Public communication is the lifeblood of governance. A government that fails to communicate with its people will fail. In a Rapporteurs’ Report for the George Washington University’s Elliott School for International Affairs, it is argued, that “neglecting to provide information to the public represents a serious impediment to governance, and underscoring the benefits of improved government communication has a strong multiplier effect”.(see “The Contribution of Government Communication Capacity to Achieving Good Governance Outcomes”). The report also advanced that “Governments have an interest in instituting regimes of transparency and accountability. Providing citizens with adequate information on priorities, programs, and activities ensures the legitimacy of the government and therefore stabilizes the political situation in a country…It is therefore in the interest of governments to communicate effectively about the work they do on behalf of their constituents…”( http://siteresources.worldbank.org)
Richard Tamba M’bayo is a scholar in media and communication.

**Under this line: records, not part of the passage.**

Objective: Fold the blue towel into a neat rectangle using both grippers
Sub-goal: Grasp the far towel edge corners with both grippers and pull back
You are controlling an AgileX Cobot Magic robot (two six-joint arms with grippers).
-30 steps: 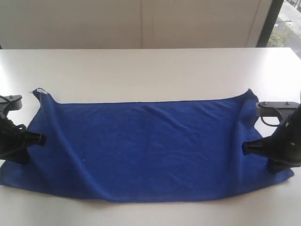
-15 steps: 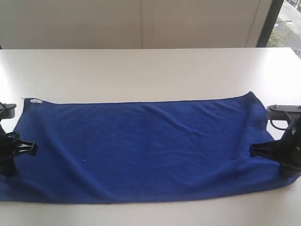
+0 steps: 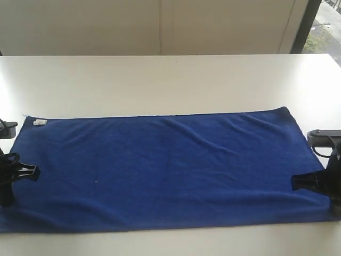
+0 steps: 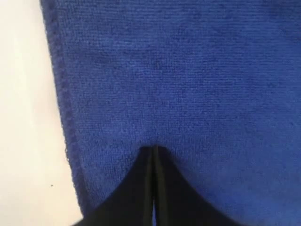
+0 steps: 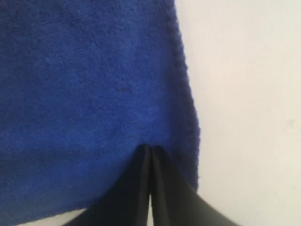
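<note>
The blue towel [image 3: 160,165] lies spread out flat and long across the white table [image 3: 160,80], with its small white label [image 3: 39,122] at the far left corner. My left gripper [image 3: 33,172] is at the towel's left end, and my right gripper [image 3: 296,182] is at its right end. In the left wrist view the left gripper [image 4: 154,148] is shut, its tips resting on the towel [image 4: 188,70] a little in from the hem. In the right wrist view the right gripper [image 5: 149,147] is also shut, tips on the towel [image 5: 84,84] near its edge. No cloth shows between either pair of fingers.
Bare white tabletop stretches behind the towel to a pale wall. A narrow strip of table runs along the near edge in front of the towel. A window shows at the far right corner.
Both grippers have slid outward, left one leftward and right one rightward. The towel's ends have been drawn out with them, and its wrinkles and curled corners have flattened.
</note>
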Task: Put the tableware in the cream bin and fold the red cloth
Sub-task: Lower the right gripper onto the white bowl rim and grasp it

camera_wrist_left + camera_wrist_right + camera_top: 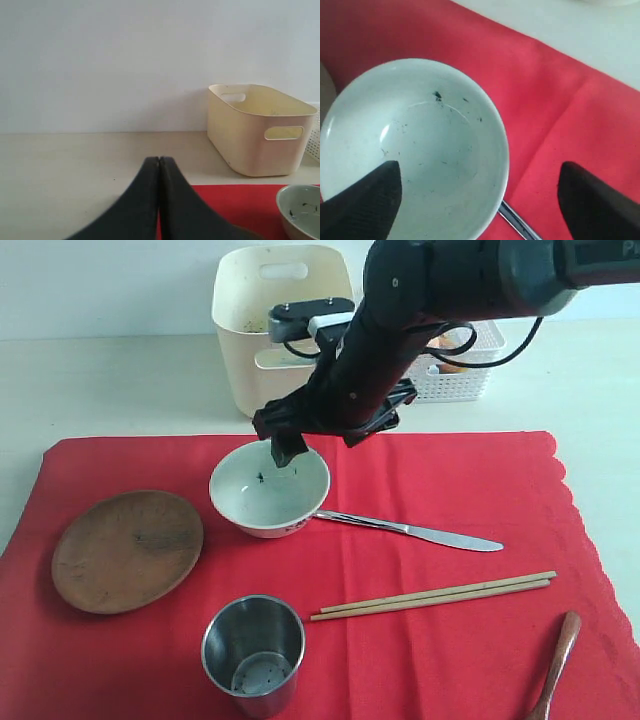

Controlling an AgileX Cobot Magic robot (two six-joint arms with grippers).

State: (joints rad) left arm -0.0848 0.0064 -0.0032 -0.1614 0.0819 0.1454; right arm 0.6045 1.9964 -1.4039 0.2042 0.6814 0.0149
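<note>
Right end effector (480,200): jaws spread wide, holding nothing. It is lowered over the far right rim of the bowl (268,490). One finger (360,210) is over the bowl's inside, the other outside the rim above the cloth. Cannot tell whether either touches the bowl.
Left end effector (159,165): jaws pressed together, nothing between them. It is outside the exterior view.
Bowl: upright on the red cloth (450,480), far centre. White, with dark specks inside.
Plate (127,550): round, brown wood, flat on the cloth. Left of the bowl, not touching it.
Cup (253,652): steel, upright, at the near edge of the cloth, nearer than the bowl.
Knife (420,531): flat on the cloth, right of the bowl. Handle end meets the bowl's base, blade points right.
Chopsticks (435,594): a pair lying side by side, nearer than the knife and right of the cup.
Spoon (558,660): brown wood, near right corner of the cloth.
Red cloth: spread flat on the surface (100,390), scalloped edge at right.
Cream bin (250,340): upright on the surface, just beyond the cloth's far edge.
Basket (465,370): white lattice, right of the bin.
</note>
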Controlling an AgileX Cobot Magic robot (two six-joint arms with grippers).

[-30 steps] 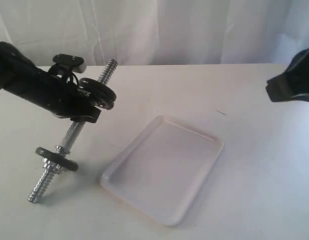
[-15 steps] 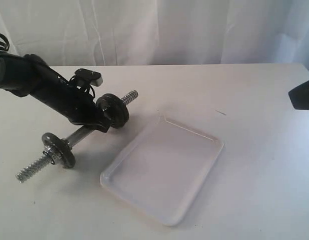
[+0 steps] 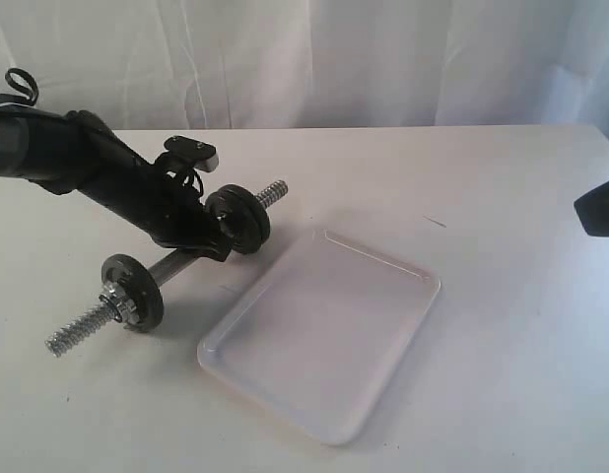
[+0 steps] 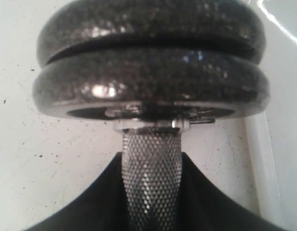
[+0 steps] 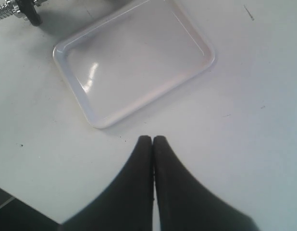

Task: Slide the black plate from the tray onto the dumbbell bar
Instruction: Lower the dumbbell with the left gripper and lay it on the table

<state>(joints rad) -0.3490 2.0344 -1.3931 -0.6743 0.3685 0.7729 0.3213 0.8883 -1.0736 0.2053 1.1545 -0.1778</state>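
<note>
My left gripper (image 3: pixel 208 239) is shut on the knurled middle of the dumbbell bar (image 3: pixel 173 263), which lies low and slanted over the table. The left wrist view shows the fingers (image 4: pixel 98 192) clamping the knurled rod (image 4: pixel 151 168). Just beyond them two black discs sit pressed together on the bar; the outer one is the black plate (image 4: pixel 151 26), the inner one a second disc (image 4: pixel 151 86). A third black disc with a chrome nut (image 3: pixel 133 291) sits near the other threaded end (image 3: pixel 76 332). The clear tray (image 3: pixel 324 330) holds nothing. My right gripper (image 5: pixel 153 139) hovers shut and empty.
White curtain hangs behind the white table. The tray's near corner (image 5: pixel 98 120) lies just ahead of the right fingertips. The right arm's dark body (image 3: pixel 600 207) shows at the exterior view's right edge. The bar's free threaded tip (image 3: pixel 272 191) points toward the tray's far corner.
The left arm has lowered the bar from steeply tilted to nearly flat and shifted it toward the tray. The right arm has drawn back toward the right edge.
</note>
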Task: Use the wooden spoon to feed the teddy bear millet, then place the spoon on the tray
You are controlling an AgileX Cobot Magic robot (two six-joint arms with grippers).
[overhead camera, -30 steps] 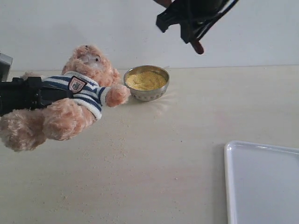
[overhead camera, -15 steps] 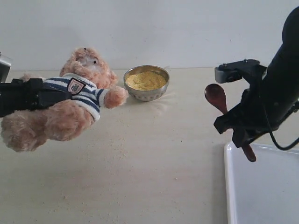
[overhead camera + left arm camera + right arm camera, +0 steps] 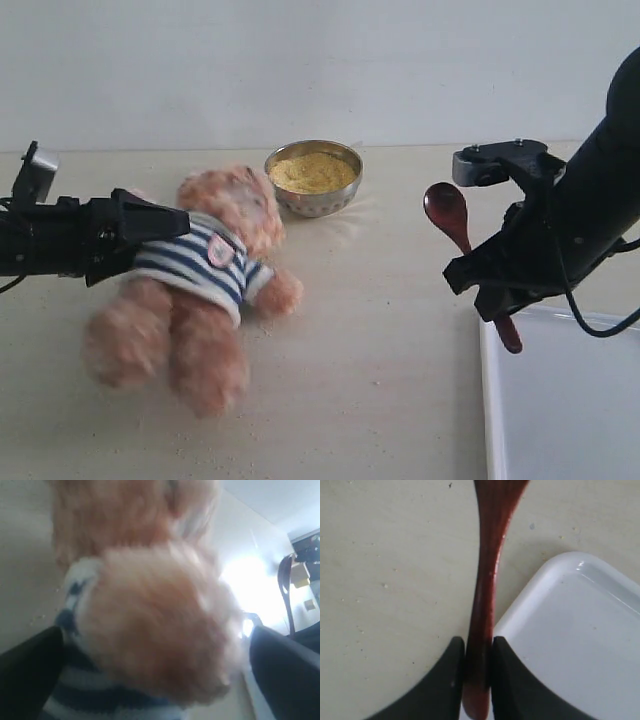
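Well, the right claw (image 3: 478, 652) is clamped tight on the thin handle of the wooden spoon (image 3: 447, 210), near its tail end, with both fingers pressed flat against the wood. It carries the spoon tilted: the oval bowl end is up and out over the bare desk (image 3: 380, 380), and the tail of the handle hangs low, just over the near corner of the white tray (image 3: 560, 410). I can see no grain in the spoon's bowl from where I stand. Across the desk, the left claw (image 3: 155, 235) stands wide apart with the teddy bear (image 3: 215, 270) between its fingers. It does not look to be pinching the bear, which shows blurred and sprawls on its back on the desk, head toward the metal bowl (image 3: 318, 203). That bowl sits by the far wall, heaped with millet (image 3: 312, 172) and well apart from the spoon, and stray grains (image 3: 250, 330) dot the desk around the bear. To my eye the feeding part is over and the step in hand is setting the spoon down on the tray. Only the handle's tail is over the rim, so I judge the arm needs to carry the spoon further in over the tray. It should then level the spoon and bring it down until the wood lies on the white surface, and only then part the fingers, or it may tip back onto the desk.
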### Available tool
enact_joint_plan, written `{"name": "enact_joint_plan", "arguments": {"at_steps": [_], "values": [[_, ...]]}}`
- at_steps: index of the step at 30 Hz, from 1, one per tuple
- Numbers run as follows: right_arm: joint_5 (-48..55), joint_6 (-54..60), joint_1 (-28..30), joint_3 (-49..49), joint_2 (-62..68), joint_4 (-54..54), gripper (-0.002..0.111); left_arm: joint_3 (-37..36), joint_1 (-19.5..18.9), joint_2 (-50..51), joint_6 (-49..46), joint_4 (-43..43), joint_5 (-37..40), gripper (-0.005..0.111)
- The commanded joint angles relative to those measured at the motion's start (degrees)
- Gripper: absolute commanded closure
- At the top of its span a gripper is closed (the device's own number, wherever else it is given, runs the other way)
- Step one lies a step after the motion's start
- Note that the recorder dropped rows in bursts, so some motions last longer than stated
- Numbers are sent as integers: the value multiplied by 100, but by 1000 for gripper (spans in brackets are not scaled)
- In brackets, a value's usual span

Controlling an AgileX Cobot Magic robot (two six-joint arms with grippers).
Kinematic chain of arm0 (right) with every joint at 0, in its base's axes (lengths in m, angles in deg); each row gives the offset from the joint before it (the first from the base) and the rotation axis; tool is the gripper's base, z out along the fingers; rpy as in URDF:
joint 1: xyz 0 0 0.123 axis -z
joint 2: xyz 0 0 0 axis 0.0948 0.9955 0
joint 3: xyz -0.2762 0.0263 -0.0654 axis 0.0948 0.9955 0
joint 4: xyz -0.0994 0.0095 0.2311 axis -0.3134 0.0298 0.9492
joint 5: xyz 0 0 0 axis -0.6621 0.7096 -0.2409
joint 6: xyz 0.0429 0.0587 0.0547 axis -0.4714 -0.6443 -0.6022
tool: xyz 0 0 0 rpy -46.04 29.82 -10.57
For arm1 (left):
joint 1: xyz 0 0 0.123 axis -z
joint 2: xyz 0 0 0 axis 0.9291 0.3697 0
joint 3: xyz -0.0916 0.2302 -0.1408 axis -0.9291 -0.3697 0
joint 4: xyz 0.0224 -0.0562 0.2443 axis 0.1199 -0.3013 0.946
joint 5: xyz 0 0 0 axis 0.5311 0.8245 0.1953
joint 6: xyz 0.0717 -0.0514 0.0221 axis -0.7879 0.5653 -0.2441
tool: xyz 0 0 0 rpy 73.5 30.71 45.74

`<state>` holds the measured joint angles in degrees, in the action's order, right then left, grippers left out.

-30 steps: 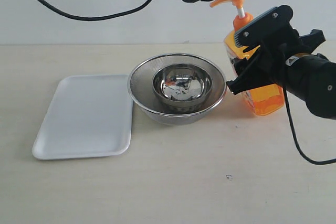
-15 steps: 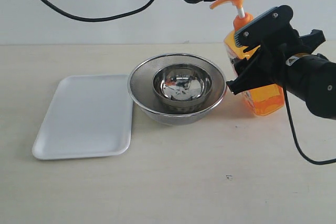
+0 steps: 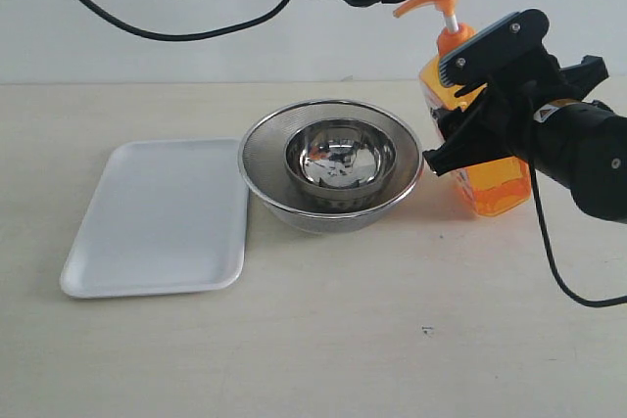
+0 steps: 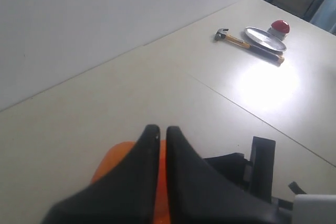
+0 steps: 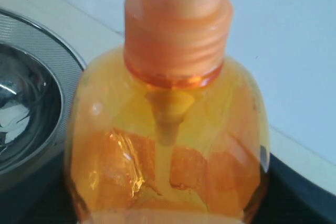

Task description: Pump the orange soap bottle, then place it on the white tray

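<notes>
Clasping orange soap bottle, seemingly: right end effector.

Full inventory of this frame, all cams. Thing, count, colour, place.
orange soap bottle: 1, translucent orange, right of the bowls, clamped in the right gripper
white tray: 1, white, on the table left of the bowls
mesh bowl: 1, steel, table centre
small bowl: 1, shiny steel, nested inside the mesh bowl
hammer: 1, dark head, yellowish handle, far table in left wrist view
round plate: 1, steel, beside the hammer
red object: 1, red, behind the plate, too small to identify
table: 1, beige
left gripper: 1, black, shut, over the pump head
right gripper: 1, black, shut on the bottle body
</notes>
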<state>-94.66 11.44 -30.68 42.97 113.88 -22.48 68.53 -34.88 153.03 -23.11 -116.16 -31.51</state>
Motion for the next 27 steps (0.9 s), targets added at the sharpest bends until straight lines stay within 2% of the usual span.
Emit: {"name": "enact_joint_plan", "arguments": {"at_steps": [1,11,27], "values": [[-19,-11,-5,-32,-24,-107,108,-90,180,239,68,460,258,102],[-18,-1,-5,-32,-24,-107,108,-100,191,329,287,757,233,102],[-29,9,-5,-32,-24,-107,108,-100,191,479,330,764,233,102]]}}
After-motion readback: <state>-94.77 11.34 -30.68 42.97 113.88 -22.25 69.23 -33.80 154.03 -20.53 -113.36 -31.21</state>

In a work, titled, Press And Politics In Africa, and also looking at the government-press relationship in Sierra Leone, he submitted argued that the relationship between the press and the government in Sierra Leone at a given period experienced “some tumbling…from a level of relative cordiality and respect…to a depth of near animosity and mutual suspicion…” But that trend is no longer the same in present day Sierra Leone.
President Koroma’s relationship with the media in Sierra Leone has always been an excellent one, even since his days in opposition. Today, the media still holds its traditional function as inspector general to the entire political system, as “even in the most weak and unstable country the mass media must still retain to some degree their most basic functions: that of serving as an inspector general to the entire political system, so as to provide the necessary public criticism to ensure some degree of political integrity among the power holders…”(Daniel Lerner in Communication And Change In The Developing Countries)
I was listening to David Tam Bayoh’s Monologue program live from Sierra Leone in China over the weekend and the impression I go, listening to Alpha Kanu defending his government was that, this is s government that takes communication as serious as its desire to win the November elections.
Assurance of re-election
With all these success stories highlighted by Abdul Karim Daboh, he was quick to assure that President Koroma will be re-elected this year. For him, there has not been an alternative to President Korma and that “taking into account what he has done and what he is still doing, I am certain, he will be re-elected and he will get the votes of the youths.”